Why’s this relevant? Well, let me explain the sporting origins of business coaching.
The teaching of sports was tackled in the 1970s by Harvard educationalist and tennis expert Timothy Gallwey when he threw down the gauntlet with a book entitled The Inner Game of Tennis. The word ‘inner’ was used to indicate the player’s internal state or, to use Gallwey’s word, ‘the opponent within one’s head is more formidable than the one on the other side of the net.
The Inner Game is that which takes place in our mind and is played against such elusive opponents as nervousness, self-doubt and lapses of concentration. It is a game played by your mind against its own bad habits. Replacing one pattern of mental behaviour with a new, more positive one is the purpose of the Inner Game.
Gallwey had put his finger on the essence of coaching. Coaching is unlocking a person’s potential to maximize their own performance. It is helping them to learn rather than teaching them.
This was not new: Socrates had voiced the same things some 2000 years earlier.
Socrates had the idea that we don’t actually teach something to someone, what we do is help them figure it out for themselves.
Socrates saw himself as a ‘midwife to understanding’. He believed that one could help people understand, but that one could not make people understand – just as a midwife delivers, but does not give birth to, the child.

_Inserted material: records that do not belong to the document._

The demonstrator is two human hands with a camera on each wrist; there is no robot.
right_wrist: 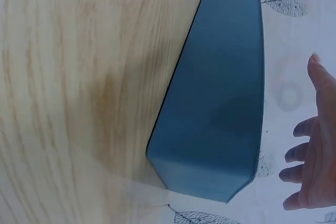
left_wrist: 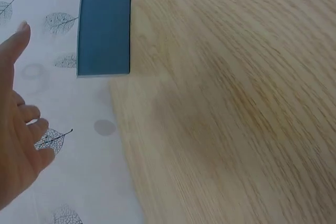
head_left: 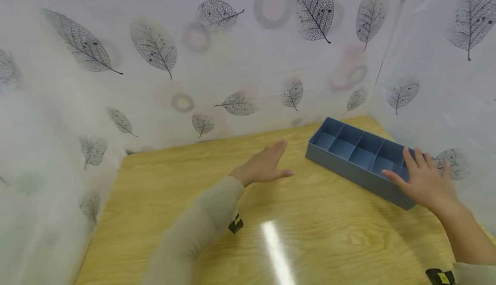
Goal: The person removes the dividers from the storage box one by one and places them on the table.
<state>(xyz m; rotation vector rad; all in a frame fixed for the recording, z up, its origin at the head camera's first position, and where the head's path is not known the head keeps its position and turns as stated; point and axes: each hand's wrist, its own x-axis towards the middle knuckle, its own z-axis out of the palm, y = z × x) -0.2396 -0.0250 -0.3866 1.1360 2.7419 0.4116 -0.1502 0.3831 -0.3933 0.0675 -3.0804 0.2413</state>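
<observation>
Head view: L hand above the wood-grain table, well open. Fingers approx. straight and together, thumb spread away from them; holds nothing. Hand is L of the blue-grey divided box and apart from it.

R hand likewise well open, fingers and thumb spread, nothing gripped. Positioned over the near R end of the box, hiding part of it. Rt-wrist view shows a gap betw. fingers and box wall, so no contact seen there.

Box loc.: far R part of table, upright, open side up, set at a diagonal w/ one end twd the rear. Min. four compartments visible in a row; R end not fully verifiable behind the hand. L-wrist view: box wall at top of frame, clear of L hand.

Surroundings: leaf-print sheeting behind table and at both sides. Pale sleeve on L arm. Glare streak on tabletop, near side.
</observation>
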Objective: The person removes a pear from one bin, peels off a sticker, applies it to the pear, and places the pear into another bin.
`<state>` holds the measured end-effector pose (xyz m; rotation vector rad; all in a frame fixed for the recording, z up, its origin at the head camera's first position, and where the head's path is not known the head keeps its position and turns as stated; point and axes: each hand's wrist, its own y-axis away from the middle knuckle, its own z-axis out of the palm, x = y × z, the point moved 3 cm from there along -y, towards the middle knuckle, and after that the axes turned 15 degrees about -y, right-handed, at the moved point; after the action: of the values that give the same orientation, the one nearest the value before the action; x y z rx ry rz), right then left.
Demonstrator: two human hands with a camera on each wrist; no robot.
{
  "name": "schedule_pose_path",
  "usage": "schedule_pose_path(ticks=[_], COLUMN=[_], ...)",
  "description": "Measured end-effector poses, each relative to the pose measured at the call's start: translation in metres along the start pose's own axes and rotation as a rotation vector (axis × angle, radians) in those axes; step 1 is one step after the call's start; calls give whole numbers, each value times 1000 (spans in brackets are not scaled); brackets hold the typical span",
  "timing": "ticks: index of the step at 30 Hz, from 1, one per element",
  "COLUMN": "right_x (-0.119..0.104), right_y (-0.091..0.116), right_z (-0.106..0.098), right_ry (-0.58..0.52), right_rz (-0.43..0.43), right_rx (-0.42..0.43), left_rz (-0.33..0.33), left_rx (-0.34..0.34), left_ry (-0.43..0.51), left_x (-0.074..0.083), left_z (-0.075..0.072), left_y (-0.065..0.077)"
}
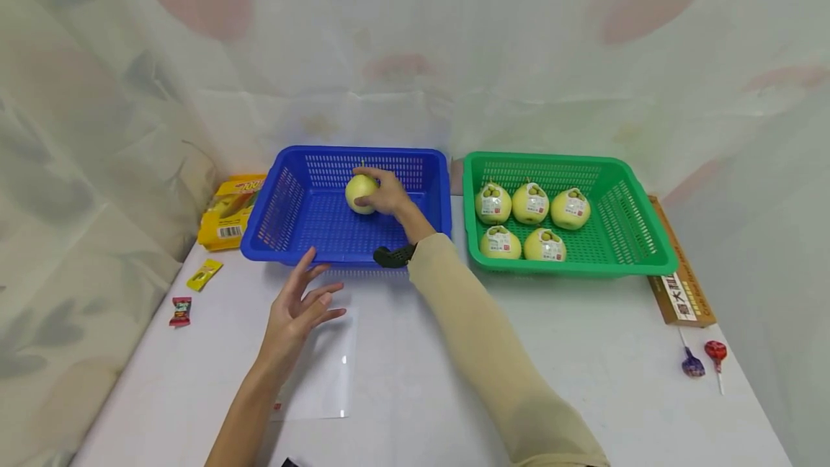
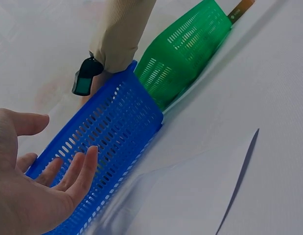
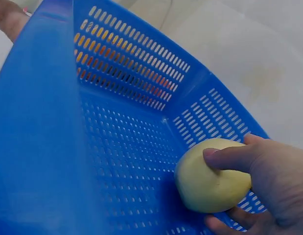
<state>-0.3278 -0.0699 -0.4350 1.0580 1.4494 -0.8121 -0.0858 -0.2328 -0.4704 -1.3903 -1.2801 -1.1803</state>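
Observation:
My right hand reaches into the blue basket and grips a round yellow-green pear, thumb on one side and fingers round the other. In the right wrist view the pear is close over the perforated basket floor. My left hand holds nothing; its fingers are spread and loosely bent just in front of the basket's near wall. Under and beside that hand a clear plastic sheet lies on the white table. Several pears with paper labels, one of them a front pear, sit in the green basket to the right.
A yellow snack bag leans by the blue basket's left side, with a yellow packet and a red wrapped candy nearer. Right of the green basket are a brown box, a purple lollipop and a red lollipop.

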Motion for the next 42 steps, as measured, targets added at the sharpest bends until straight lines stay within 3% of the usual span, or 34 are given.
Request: schedule_pose_path(ticks=[7, 16, 21, 24, 28, 33, 37, 42], right_x=[8, 3, -8, -17, -28, -50, -69, -68], right_y=[-1, 15, 22, 29, 36, 57, 95, 157], right_z=[-1, -9, -11, -14, -20, -35, -57, -88], right_ry=[40, -175, -318, -336, -328, -273, -225, -116], right_rz=[38, 164, 264, 284, 227, 78, -46, -149], right_rx=[-36, -47, -118, -164, -227, -307, -353, -400], left_rz=[-5, 2, 6, 4, -4, -10, -3, 6], left_rx=[3, -9, -15, -10, 1, 7, 4, 7], left_ry=[1, 18, 17, 13, 2, -21, -11, -5], left_x=[2, 3, 1, 0, -2, -4, -3, -1], left_z=[3, 6, 7, 7, 4, 1, 0, -1], left_y=[-1, -3, -5, -5, -4, -2, -2, -2])
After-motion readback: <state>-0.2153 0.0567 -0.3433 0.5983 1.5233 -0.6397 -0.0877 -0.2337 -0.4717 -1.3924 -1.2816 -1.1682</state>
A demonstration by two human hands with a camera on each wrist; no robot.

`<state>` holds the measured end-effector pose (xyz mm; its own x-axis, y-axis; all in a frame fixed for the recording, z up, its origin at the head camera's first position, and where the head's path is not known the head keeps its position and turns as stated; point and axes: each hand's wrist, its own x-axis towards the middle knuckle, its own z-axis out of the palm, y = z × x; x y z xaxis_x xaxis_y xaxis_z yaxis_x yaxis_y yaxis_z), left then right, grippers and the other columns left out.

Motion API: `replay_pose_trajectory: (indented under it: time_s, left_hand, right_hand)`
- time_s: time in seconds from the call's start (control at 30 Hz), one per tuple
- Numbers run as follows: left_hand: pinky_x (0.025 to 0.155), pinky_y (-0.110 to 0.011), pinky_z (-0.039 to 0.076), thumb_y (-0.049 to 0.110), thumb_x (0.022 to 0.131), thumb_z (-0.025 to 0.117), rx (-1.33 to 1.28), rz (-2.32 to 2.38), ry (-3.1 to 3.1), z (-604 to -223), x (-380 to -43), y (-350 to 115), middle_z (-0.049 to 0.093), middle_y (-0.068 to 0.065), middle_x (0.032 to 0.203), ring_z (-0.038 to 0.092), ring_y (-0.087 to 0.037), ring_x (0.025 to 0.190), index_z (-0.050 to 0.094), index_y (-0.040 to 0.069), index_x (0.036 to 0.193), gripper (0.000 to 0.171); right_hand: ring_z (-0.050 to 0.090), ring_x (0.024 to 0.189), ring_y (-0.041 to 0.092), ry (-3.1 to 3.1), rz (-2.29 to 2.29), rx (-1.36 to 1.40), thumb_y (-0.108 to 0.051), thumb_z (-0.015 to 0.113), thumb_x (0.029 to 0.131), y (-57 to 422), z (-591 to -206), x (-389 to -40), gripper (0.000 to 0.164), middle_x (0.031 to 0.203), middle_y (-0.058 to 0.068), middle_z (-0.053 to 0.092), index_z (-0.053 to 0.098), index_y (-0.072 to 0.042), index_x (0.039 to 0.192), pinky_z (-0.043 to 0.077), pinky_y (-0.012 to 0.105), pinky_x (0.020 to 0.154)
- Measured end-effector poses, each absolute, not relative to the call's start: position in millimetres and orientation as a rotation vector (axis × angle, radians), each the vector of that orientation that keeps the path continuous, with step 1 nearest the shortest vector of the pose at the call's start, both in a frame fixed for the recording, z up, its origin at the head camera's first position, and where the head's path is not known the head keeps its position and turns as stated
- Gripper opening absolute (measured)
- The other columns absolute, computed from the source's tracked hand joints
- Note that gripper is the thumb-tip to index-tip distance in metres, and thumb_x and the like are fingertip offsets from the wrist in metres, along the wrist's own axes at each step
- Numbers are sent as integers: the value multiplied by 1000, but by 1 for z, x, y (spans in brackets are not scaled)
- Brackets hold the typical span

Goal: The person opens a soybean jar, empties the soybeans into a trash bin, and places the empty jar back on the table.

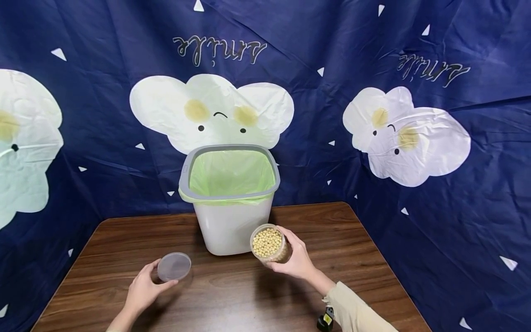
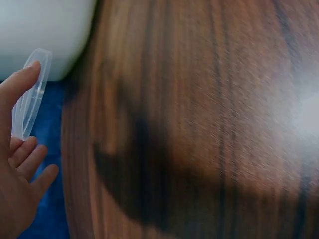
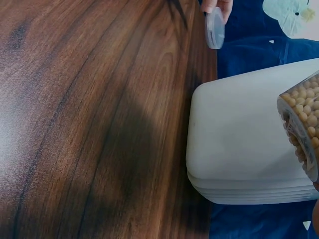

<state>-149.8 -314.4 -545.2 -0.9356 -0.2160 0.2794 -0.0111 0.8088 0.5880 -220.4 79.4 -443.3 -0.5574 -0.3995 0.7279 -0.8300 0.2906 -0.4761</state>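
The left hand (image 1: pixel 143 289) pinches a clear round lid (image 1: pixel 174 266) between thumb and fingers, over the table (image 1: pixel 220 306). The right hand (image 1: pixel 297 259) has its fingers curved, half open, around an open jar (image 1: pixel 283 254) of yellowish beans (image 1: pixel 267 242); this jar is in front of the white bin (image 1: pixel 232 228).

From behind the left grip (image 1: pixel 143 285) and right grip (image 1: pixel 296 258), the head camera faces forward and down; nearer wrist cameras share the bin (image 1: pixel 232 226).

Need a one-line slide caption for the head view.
Left hand holding a clear lid, right hand gripping a tub of pale beans, near a green-lined bin.
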Motion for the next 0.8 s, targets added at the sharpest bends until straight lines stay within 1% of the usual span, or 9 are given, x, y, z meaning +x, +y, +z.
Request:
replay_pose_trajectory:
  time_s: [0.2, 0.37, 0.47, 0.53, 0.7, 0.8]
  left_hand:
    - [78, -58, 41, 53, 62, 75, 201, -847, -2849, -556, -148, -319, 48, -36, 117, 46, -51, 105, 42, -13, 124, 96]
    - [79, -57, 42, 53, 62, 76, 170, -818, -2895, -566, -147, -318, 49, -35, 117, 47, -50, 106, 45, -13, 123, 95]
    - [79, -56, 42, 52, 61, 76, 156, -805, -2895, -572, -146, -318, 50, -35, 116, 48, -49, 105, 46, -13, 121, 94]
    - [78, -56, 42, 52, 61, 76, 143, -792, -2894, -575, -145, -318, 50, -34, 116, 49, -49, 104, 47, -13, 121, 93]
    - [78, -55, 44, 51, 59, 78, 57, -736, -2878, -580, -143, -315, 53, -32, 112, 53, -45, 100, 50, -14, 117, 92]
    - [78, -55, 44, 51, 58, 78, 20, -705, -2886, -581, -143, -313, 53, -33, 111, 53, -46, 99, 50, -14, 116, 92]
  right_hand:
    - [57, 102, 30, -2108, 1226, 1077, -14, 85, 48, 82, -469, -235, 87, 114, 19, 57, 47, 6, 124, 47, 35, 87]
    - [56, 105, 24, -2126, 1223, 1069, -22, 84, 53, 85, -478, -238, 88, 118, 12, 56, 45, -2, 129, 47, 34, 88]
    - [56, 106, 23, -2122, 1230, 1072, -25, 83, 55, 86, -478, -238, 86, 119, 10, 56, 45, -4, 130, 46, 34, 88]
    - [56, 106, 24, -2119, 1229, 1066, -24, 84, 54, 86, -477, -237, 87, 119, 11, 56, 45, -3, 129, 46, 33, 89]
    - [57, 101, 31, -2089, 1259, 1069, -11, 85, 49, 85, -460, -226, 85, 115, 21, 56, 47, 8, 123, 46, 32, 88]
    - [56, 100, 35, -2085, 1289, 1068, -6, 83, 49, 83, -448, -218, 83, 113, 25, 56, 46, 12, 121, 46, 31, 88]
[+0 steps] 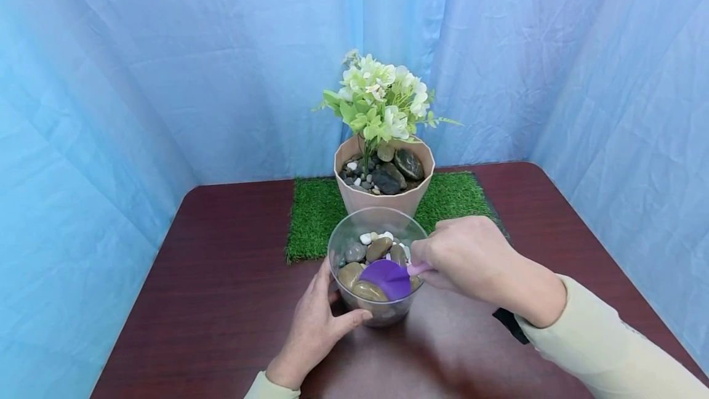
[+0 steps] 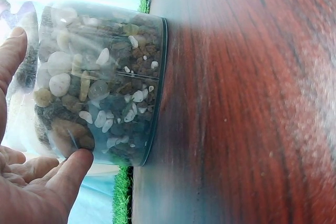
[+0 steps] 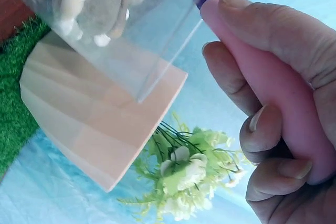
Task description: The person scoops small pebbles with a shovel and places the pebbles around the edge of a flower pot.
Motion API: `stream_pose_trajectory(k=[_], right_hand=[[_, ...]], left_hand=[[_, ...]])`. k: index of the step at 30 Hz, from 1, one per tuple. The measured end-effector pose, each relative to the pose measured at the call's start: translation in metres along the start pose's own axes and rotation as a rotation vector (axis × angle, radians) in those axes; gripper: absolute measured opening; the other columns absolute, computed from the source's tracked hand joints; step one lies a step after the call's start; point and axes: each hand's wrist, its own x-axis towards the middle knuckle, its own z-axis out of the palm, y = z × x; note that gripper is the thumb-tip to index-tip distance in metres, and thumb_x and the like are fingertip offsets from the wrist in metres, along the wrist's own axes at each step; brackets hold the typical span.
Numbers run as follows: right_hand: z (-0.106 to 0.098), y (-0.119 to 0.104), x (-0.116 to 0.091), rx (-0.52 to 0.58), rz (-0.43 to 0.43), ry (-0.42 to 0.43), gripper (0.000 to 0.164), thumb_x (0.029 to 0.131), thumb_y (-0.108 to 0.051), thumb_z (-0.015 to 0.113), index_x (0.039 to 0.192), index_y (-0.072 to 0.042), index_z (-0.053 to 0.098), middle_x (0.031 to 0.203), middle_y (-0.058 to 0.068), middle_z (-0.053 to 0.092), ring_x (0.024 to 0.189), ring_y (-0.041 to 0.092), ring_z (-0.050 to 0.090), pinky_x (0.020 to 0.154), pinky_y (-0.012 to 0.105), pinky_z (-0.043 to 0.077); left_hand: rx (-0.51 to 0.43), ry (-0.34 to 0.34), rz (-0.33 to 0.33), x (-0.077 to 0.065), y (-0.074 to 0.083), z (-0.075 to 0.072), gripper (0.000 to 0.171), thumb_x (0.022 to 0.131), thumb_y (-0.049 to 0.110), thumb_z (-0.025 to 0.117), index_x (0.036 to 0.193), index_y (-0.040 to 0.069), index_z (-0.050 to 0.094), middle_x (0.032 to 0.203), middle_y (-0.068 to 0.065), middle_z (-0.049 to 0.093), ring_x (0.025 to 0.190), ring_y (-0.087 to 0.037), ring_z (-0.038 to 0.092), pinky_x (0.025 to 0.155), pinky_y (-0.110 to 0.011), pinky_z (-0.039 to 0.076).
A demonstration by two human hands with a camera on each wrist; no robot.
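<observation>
Midway between the tabletop's (image 1: 221, 300) side edges, the left hand (image 1: 316, 319) holds a container (image 1: 388, 315) of stones (image 1: 379, 249); the right hand (image 1: 471, 257) grips a scoop (image 1: 386, 277) inside it. Prying too hard could tip the container.

Curtain (image 1: 249, 79): hung behind the table (image 1: 232, 251) and along both sides.
Mat (image 1: 312, 220): lay on the table, toward the back.
Flowerpot (image 1: 354, 200): stood on the mat, rocks (image 1: 408, 164) and flowers (image 1: 394, 122) in it.
Container (image 1: 384, 316): stood on the table before the flowerpot, stones (image 1: 379, 249) in it.
Scoop (image 1: 388, 277): reached into the container from the right, over the stones.
Left hand (image 1: 318, 322): held the container's near left side.
Right hand (image 1: 465, 255): gripped the scoop at the container's right.
</observation>
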Motion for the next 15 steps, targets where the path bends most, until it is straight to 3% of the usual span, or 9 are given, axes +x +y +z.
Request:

Similarly, the coach is a ‘midwife to skill building’, not typically a highly didactic teacher. And the coach’s most important decision is whether to issue an instruction or to ask a question – or to use a style of interaction somewhere between these two extremes. You will face this decision and a wide variety of coaching situations – when deciding the topic on which to help the coachee, when providing feedback or when helping the coachee decide what to do next.
At work, many ‘bosses’ rely on telling others – directly or indirectly – what to do and (sometimes) how to do it. But, as a coach, it’s important to have a broader range of approaches in your repertoire.
Often, the pivotal question is more powerful than the instruction, Socrates knew.
The Socratic pivotal questions are known as the 5 W’s and H Questions
- Who was involved?
- What happened?
- When did it happen?
- Where did it happen?
- Why did it happen?
- How did it happen?
If there is one thing you do simply as a result of reading this article it should be simply to try asking a few good questions where you might otherwise have issued an instruction or leapt into providing advice and you will be practicing the Socratic method of coaching.
Yet many managers too frequently find themselves firefighting, struggling to get the job done.
By their own admission, they are unable to devote the time they feel they should to long-term planning, to visioning, to taking the overview, to surveying alternatives, the competition, new products and the like.
Most importantly, they are unable to devote the time to growing the people, to staff development. They send them on a training course or two and kid themselves that that will do it. They seldom get their money’s worth.
So how can managers find the time to coach the staff? It is so much quicker to dictate. The paradoxical answer is that if they coach their staff, the developing staff shoulder much greater responsibility, freeing the manager from firefighting not only to coach more but to attend to those overarching issues that only he or she can address.
So, growing people is enlightened self-interest rather than idealism that offers no added value. Sure, at times it will be all hands to the pumps and to hell with the niceties. But that is acceptable and accepted in a culture in which people feel cared for.
Managers often ask when they should coach, or at least how they should decide whether to coach. The answer is quite simple.
If time is the predominant criteria in a situation (e.g., in an immediate crisis), doing the job yourself or telling someone else what to do will probably be the fastest way.
If the quality of the result matters most (e.g., a team member completing a sales presentation), coaching for high awareness and responsibility is likely to develop the most.
If maximising the learning is predominant (e.g., a team member taking on a new area of responsibility), clearly coaching will optimise learning and its retention.
At the end of the day, a manager’s task is simple-to get the job done and to grow his or her staff. Time and cost pressures limit the latter. Coaching is one process with both the effects i.e., it gets the job done and grows your staff.